After infecting the network at Natanz, the worm spread further over the internet, possibly because an employee had connected a thumb-drive or laptop to the internal system, infecting their own computer, which they then used to go online. From there, it spread over the world, further propagating, but lying dormant when targeted hard- and software was not detected. Only as the worm unintentionally spread over the internet and attacked similar systems could it finally be exposed by computer security experts. Had this not occurred, Iranian nuclear technicians might still be none the wiser about why their centrifuges kept on breaking, and the world would have never learned about any of this.

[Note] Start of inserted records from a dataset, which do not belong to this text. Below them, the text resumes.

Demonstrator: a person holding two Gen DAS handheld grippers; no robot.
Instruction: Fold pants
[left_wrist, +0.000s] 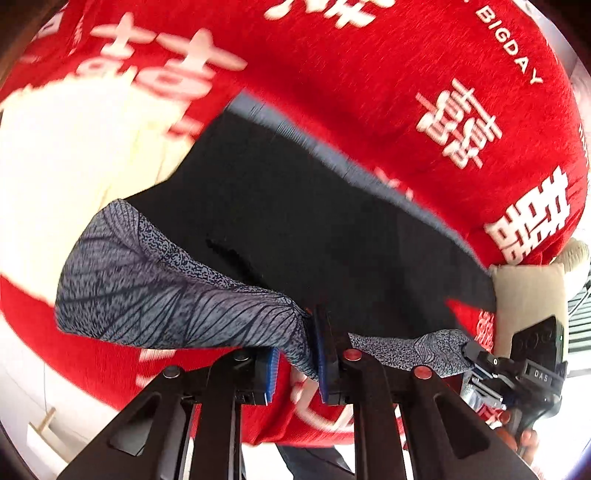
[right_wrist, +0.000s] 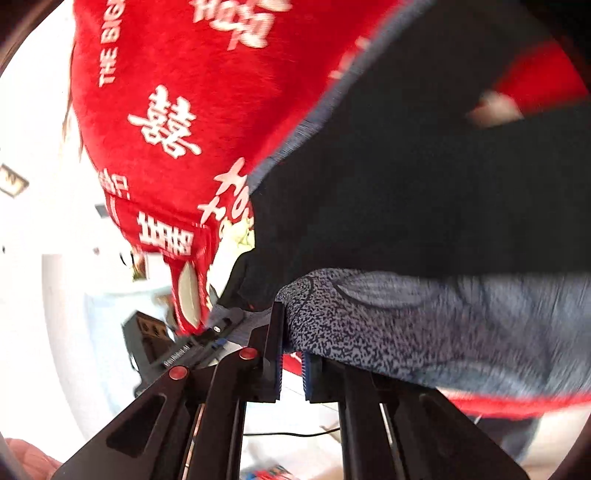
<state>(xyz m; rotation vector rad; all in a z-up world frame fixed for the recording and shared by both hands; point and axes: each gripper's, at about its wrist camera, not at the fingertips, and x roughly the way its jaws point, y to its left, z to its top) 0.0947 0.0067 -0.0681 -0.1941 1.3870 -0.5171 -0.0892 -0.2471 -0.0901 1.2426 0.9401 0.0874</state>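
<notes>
Left gripper (left_wrist: 297, 363) clamped on patterned grey waistband edge of pants (left_wrist: 295, 221), black fabric hanging lifted above red blanket (left_wrist: 424, 74) with white characters; cream cloth (left_wrist: 66, 166) at left. Right gripper (right_wrist: 292, 363) pinching same grey band at other corner, pants (right_wrist: 424, 184) stretched between both

The pants (left_wrist: 314, 229) are matt black cloth with a grey speckled, leaf-printed hem. The blanket (left_wrist: 369, 92) is fuzzy red cloth. The left gripper (left_wrist: 295, 373) is matt black plastic with ribbed blue pads.
</notes>
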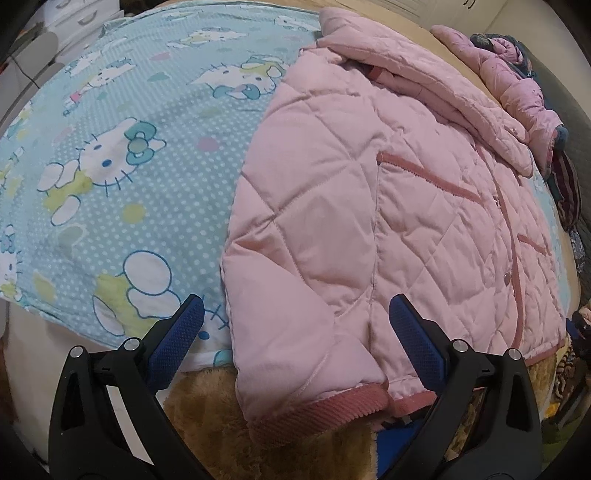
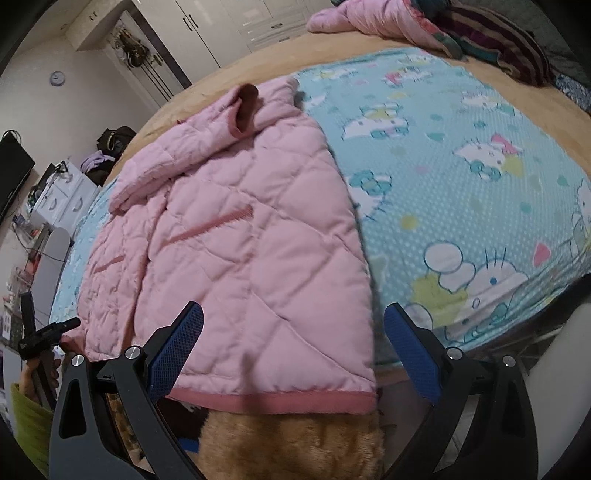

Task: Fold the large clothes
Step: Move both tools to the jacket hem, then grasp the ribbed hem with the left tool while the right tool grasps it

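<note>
A pink quilted jacket (image 1: 369, 206) lies flat on a blue cartoon-print sheet (image 1: 129, 147), hem toward me, its sleeves folded in over the body. My left gripper (image 1: 295, 314) is open, its fingers either side of the folded sleeve and its ribbed cuff (image 1: 317, 410) at the jacket's near left corner. In the right wrist view the jacket (image 2: 229, 251) shows with its dark-pink hem (image 2: 273, 402) at the bed edge. My right gripper (image 2: 293, 325) is open over the near right corner of the hem, holding nothing.
A tan fuzzy blanket (image 2: 291, 443) hangs over the bed edge below the hem. A second pink jacket (image 1: 513, 77) and striped clothes (image 2: 495, 40) are piled at the far end of the bed. White drawers (image 2: 62, 199) and wardrobes (image 2: 236, 26) stand beyond.
</note>
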The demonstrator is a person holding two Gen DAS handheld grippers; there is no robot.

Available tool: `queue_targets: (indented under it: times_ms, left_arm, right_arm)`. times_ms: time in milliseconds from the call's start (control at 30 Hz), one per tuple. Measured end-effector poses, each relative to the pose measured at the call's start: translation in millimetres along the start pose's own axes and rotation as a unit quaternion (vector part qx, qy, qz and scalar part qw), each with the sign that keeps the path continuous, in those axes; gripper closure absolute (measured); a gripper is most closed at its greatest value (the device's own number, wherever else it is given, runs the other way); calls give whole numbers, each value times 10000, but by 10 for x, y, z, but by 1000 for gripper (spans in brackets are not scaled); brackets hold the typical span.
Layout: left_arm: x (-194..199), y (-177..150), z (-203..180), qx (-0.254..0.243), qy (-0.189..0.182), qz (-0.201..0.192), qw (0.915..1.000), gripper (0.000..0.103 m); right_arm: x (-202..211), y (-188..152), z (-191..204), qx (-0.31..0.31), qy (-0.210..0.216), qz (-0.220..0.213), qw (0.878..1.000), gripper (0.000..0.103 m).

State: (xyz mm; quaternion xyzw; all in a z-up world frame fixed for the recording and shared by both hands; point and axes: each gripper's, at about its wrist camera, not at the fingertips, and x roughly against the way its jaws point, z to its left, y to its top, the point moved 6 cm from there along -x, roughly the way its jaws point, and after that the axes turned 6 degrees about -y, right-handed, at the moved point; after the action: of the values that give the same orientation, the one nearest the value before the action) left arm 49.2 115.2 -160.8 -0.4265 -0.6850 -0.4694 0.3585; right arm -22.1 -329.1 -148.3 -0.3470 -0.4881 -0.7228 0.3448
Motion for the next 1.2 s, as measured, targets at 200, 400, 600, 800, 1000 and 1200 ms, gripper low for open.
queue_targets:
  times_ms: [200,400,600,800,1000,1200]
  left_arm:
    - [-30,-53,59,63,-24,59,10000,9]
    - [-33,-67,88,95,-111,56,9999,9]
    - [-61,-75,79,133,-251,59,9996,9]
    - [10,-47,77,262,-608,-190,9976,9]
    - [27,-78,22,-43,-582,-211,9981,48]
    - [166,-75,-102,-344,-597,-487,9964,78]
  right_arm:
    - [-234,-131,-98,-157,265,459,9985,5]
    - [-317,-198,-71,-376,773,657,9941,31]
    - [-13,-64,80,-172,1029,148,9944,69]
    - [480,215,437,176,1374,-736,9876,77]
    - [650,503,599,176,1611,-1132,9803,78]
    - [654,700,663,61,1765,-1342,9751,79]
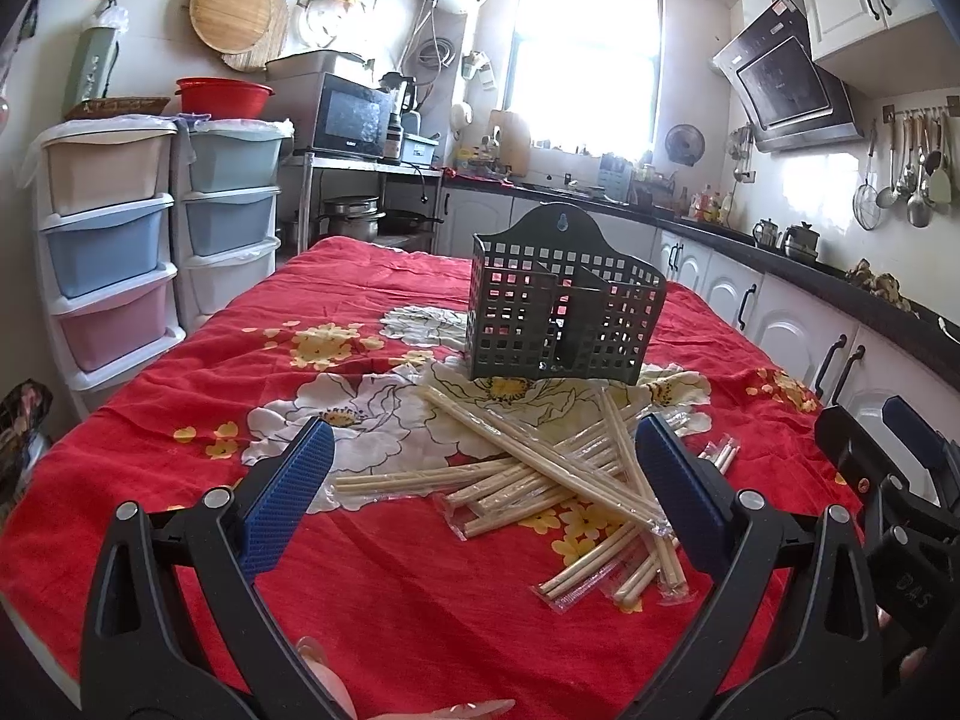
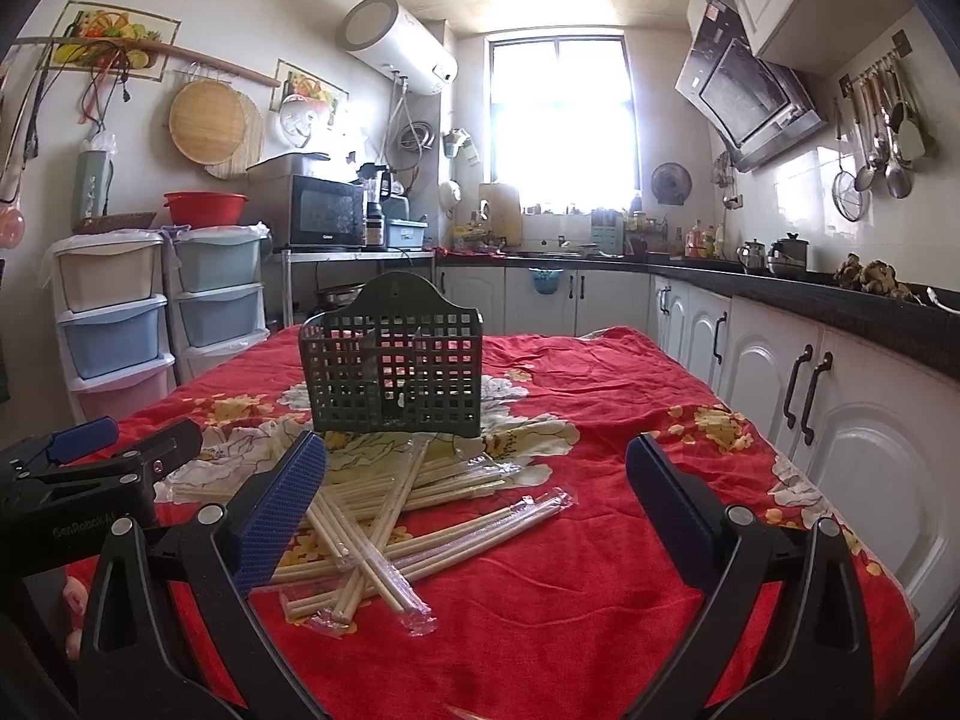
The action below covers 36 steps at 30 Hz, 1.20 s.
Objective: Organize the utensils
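The left gripper (image 1: 483, 468) hangs low over the near edge of the table (image 1: 150, 420), its blue pads spread wide and holding nothing; it faces the pile head-on, which reads as a ready stance before a first pick. Between and just beyond its pads lies the heap of wrapped chopsticks (image 1: 540, 480) — pairs in clear sleeves, crossed over one another on the red flowered cloth; the crossing matters, since a pair on top must come away first or it will drag its neighbours. Behind the heap, touching its far edge, stands the dark lattice utensil holder (image 1: 564, 306), upright, with inner dividers and apparently nothing in it — judged the destination. To the right, the right gripper (image 2: 477, 480) is likewise spread wide and empty, the pile lying toward its left pad; bare cloth fills its right half. The 2 grippers sit close side by side, so each could crowd the other's reach.
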Motion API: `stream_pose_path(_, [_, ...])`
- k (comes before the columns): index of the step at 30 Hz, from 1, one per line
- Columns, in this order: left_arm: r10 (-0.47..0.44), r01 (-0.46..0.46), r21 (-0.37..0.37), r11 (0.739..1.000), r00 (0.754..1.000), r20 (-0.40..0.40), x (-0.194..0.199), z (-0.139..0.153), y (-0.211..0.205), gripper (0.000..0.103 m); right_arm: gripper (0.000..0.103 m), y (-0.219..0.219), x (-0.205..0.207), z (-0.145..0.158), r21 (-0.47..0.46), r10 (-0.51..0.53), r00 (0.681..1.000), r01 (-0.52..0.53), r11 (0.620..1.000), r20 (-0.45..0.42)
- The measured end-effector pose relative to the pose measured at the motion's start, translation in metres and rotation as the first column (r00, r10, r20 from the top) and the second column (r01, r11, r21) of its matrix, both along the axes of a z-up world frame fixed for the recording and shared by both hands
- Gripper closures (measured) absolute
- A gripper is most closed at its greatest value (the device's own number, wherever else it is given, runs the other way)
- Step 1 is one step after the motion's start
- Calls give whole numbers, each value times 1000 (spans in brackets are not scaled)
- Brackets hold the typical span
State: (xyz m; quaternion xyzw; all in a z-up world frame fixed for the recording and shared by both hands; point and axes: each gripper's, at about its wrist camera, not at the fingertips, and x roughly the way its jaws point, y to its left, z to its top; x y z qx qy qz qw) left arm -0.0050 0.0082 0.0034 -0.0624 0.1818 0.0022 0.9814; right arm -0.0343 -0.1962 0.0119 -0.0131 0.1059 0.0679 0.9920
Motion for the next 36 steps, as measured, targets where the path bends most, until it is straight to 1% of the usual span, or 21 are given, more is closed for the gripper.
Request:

Secret operations like this one will only become more common in the future. They can be carried out cheaper than full-blown military manoeuvres and are easier to justify, since there is much less danger for the personnel planning and executing such an operation. In most cases they cannot be traced back to their source, so whoever launches a cyberattack can do so without having to expect a retaliatory attack. Obviously, there are ways to come to a logical conclusion of who set up an attack and for what purpose, but without concrete proof, one can only speculate.

Much like drones have not replaced jet pilots, cyberwarfare will in all likelihood not make traditional armed forces obsolete, but complement them, making possible new forms of attacking and manipulating the enemy’s infrastructure and defence systems.

International conflicts will become even more chaotic, as cyber-attacks occur without anyone ever knowing about them. A power plant could blow up without anybody but the perpetrators knowing the cause, and without any consequences for attacking a sovereign nation. International intelligence activities have been a messy field from the start and they will only become more complicated when parties can attack one another without leaving behind any physical evidence.

Aside from cyberwarfare on the country-vs-country level, operations like Stuxnet also threaten the general population of the world. In the case of Stuxnet, the worm found a way on the internet, infecting thousands of control units that its makers never had in mind. Its propagation in the open also made it relatively easy for any hacker to get their hands on the code, alter it, and use it for their own purposes. Terrorists could utilise Stuxnet and other forms of invasive code to take down critical infrastructure, resulting in real-world damages and even direct harm to humans. In any case, means of cyber-warfare will not solve anything. They are simply another weapon in the arsenal of militaries, intelligence agencies and anybody else who has the will and the ability to make use of them.